#### PROBLEM DETAILS:
Apart from the images, output the data below exactly.

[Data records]

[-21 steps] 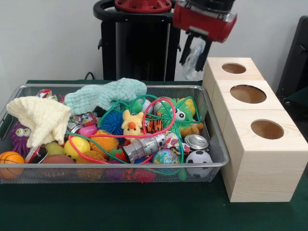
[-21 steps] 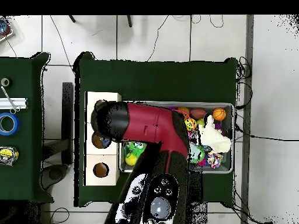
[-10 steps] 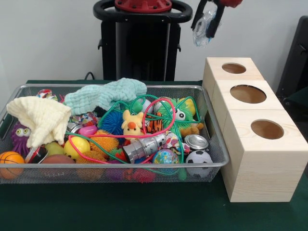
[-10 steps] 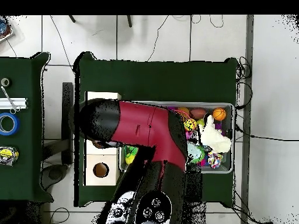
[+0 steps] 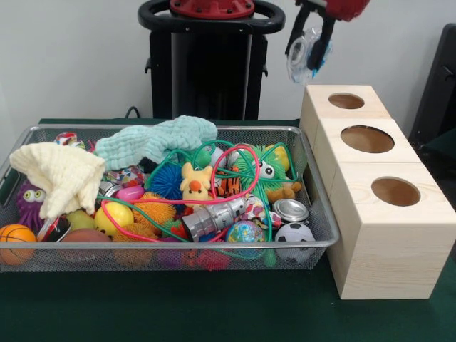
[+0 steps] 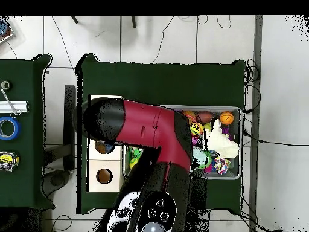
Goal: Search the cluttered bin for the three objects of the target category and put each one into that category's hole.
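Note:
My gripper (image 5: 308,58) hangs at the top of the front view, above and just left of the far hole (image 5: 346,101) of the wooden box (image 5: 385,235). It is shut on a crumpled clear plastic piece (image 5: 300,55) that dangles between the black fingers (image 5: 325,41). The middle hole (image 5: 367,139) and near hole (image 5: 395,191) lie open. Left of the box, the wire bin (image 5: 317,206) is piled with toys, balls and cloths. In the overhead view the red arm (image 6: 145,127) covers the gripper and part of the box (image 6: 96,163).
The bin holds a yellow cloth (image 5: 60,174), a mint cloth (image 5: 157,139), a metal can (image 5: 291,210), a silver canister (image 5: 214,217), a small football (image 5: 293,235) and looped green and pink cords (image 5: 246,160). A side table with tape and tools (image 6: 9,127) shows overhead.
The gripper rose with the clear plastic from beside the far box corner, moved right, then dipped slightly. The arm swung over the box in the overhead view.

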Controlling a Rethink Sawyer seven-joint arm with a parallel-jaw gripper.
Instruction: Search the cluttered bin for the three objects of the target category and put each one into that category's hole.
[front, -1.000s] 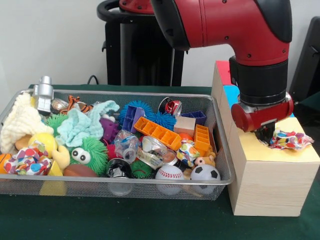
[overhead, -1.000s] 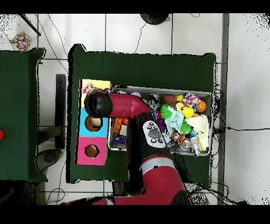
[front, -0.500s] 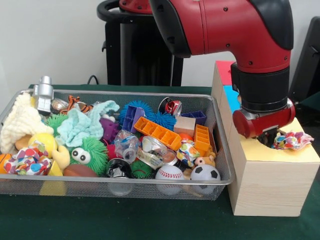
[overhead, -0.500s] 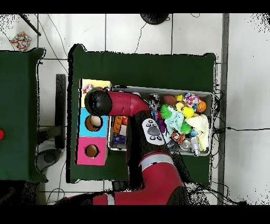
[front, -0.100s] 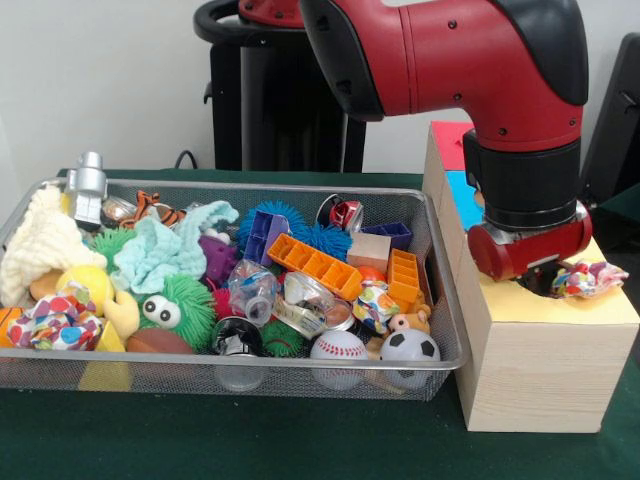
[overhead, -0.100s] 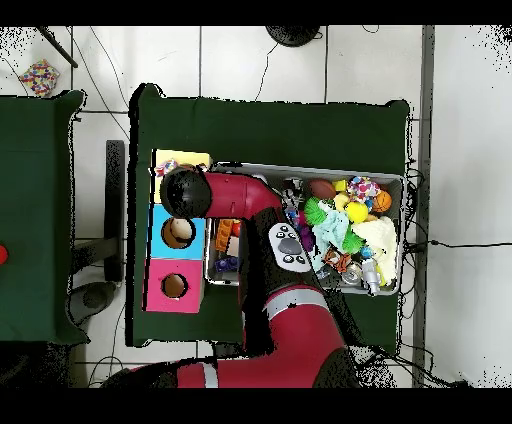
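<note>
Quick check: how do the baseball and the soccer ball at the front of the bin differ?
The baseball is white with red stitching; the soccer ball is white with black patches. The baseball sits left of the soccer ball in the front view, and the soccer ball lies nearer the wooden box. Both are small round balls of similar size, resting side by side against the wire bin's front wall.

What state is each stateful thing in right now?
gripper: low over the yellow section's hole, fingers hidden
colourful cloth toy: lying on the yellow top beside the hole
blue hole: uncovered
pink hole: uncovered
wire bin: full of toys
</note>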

#### EXPECTED ANSWER:
[-21 steps] 
[-21 steps] 
[-10 steps] 
[-10 steps] 
[+0 steps] 
[+0 steps] 
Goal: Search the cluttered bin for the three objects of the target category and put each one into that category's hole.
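Note:
My gripper (image 5: 308,58) hangs at the top of the front view, above and just left of the far hole (image 5: 346,101) of the wooden box (image 5: 385,235). It is shut on a crumpled clear plastic piece (image 5: 300,55) that dangles between the black fingers (image 5: 325,41). The middle hole (image 5: 367,139) and near hole (image 5: 395,191) lie open. Left of the box, the wire bin (image 5: 317,206) is piled with toys, balls and cloths. In the overhead view the red arm (image 6: 145,127) covers the gripper and part of the box (image 6: 96,163).
The bin holds a yellow cloth (image 5: 60,174), a mint cloth (image 5: 157,139), a metal can (image 5: 291,210), a silver canister (image 5: 214,217), a small football (image 5: 293,235) and looped green and pink cords (image 5: 246,160). A side table with tape and tools (image 6: 9,127) shows overhead.
The gripper rose with the clear plastic from beside the far box corner, moved right, then dipped slightly. The arm swung over the box in the overhead view.
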
Controlling a Rethink Sawyer seven-joint arm with a parallel-jaw gripper.
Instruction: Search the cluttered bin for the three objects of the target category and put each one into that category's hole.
[front, -1.000s] 
[overhead, -1.000s] 
[front, -0.500s] 
[overhead, -0.500s] 
[front, -0.100s] 
[overhead, -0.100s] 
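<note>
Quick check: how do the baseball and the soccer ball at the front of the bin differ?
The baseball is white with red stitching; the soccer ball is white with black patches. The baseball sits left of the soccer ball in the front view, and the soccer ball lies nearer the wooden box. Both are small round balls of similar size, resting side by side against the wire bin's front wall.

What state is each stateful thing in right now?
gripper: low over the yellow section's hole, fingers hidden
colourful cloth toy: lying on the yellow top beside the hole
blue hole: uncovered
pink hole: uncovered
wire bin: full of toys
</note>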

What is written here forms the complete answer.